*GOAL OF THE EXERCISE*
When the line containing "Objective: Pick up" appears in the entries below, begin printing there and stop after the line containing "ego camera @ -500"; print each of those lines exactly and no other line.
*** SUPPLIED RECORDS ***
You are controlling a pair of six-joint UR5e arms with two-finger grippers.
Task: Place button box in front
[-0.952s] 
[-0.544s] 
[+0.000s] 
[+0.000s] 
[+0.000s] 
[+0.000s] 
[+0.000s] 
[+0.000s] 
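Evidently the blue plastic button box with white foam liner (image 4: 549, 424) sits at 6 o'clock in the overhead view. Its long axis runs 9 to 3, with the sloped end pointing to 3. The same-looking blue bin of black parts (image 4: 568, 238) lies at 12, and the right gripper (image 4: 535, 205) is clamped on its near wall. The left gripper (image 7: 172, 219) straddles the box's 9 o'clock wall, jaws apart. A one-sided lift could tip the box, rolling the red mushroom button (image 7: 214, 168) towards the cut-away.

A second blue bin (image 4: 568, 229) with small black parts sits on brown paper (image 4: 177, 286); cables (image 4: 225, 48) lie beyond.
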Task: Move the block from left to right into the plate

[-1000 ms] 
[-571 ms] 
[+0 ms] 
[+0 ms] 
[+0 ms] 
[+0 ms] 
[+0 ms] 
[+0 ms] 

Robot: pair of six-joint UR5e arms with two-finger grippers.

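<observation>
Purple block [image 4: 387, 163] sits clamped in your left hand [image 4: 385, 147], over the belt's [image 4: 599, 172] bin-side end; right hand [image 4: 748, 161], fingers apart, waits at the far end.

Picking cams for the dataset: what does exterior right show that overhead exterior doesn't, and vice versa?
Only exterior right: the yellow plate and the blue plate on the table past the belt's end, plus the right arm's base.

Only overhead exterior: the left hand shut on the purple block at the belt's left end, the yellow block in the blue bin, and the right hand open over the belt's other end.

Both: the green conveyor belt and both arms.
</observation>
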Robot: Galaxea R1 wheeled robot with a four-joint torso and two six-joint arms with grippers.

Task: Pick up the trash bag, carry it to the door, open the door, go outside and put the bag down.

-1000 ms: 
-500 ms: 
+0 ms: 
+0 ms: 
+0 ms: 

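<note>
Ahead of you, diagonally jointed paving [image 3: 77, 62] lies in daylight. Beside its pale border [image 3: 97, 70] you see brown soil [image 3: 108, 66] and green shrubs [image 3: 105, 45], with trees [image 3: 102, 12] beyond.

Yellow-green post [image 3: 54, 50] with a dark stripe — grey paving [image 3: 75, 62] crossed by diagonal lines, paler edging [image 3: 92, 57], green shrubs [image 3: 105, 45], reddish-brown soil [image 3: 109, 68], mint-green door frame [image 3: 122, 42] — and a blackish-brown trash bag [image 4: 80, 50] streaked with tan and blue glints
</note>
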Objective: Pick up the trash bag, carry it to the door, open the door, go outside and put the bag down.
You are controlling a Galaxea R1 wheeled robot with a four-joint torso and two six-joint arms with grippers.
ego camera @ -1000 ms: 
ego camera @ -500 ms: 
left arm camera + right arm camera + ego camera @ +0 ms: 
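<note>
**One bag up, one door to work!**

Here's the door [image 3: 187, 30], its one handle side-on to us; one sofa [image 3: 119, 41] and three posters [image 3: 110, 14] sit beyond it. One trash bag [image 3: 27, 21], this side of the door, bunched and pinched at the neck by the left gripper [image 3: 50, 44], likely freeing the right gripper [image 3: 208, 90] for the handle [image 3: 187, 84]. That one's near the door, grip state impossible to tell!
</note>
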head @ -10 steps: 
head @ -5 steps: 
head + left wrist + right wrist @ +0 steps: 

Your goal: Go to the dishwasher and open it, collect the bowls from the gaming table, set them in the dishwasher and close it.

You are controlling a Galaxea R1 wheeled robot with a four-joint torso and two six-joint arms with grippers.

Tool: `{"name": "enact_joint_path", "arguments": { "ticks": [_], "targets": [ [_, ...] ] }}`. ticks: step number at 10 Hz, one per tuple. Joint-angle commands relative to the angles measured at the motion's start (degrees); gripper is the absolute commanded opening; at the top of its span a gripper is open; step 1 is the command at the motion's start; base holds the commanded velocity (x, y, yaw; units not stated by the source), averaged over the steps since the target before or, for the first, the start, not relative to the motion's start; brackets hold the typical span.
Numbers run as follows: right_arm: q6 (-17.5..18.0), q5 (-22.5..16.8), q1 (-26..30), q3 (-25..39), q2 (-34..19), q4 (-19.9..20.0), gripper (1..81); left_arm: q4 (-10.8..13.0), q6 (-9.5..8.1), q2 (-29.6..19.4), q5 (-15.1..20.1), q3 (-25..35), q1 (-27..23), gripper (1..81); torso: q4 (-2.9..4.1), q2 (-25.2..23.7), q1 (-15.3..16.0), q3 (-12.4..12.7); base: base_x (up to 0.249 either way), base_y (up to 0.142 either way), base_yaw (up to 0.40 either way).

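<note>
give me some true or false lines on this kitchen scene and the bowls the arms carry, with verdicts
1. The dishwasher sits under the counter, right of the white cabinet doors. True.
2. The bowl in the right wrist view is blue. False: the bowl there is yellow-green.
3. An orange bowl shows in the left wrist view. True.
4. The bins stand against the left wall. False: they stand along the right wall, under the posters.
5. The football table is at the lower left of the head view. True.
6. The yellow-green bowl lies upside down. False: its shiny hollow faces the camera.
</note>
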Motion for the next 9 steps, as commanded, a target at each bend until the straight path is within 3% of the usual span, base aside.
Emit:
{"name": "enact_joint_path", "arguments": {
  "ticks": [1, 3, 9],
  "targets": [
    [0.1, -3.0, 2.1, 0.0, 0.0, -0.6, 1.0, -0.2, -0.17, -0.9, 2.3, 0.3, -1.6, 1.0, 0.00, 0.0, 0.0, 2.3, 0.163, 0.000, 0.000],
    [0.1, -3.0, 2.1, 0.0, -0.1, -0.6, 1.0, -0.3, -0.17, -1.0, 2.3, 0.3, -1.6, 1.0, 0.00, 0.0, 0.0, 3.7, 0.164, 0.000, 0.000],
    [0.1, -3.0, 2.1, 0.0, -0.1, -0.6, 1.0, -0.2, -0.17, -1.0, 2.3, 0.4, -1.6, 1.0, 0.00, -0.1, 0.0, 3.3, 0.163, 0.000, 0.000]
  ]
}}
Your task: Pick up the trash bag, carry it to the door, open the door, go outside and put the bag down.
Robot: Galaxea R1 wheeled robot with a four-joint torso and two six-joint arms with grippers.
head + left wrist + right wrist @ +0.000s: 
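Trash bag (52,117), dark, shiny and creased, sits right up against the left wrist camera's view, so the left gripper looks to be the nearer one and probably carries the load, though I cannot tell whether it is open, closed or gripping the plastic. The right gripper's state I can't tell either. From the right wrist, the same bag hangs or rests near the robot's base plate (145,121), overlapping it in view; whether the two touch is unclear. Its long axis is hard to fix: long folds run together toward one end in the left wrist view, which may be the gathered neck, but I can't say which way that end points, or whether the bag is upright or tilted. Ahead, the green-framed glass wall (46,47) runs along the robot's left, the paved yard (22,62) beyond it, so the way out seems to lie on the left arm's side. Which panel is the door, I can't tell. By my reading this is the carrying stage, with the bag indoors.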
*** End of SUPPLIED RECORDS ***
*ANSWER FOR THIS EXERCISE*
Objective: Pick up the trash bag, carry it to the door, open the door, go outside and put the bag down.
You are controlling a Galaxea R1 wheeled robot with a four-joint torso and two six-joint arms with grippers.
ego camera @ -1000 ms: 
ego camera @ -500 ms: 

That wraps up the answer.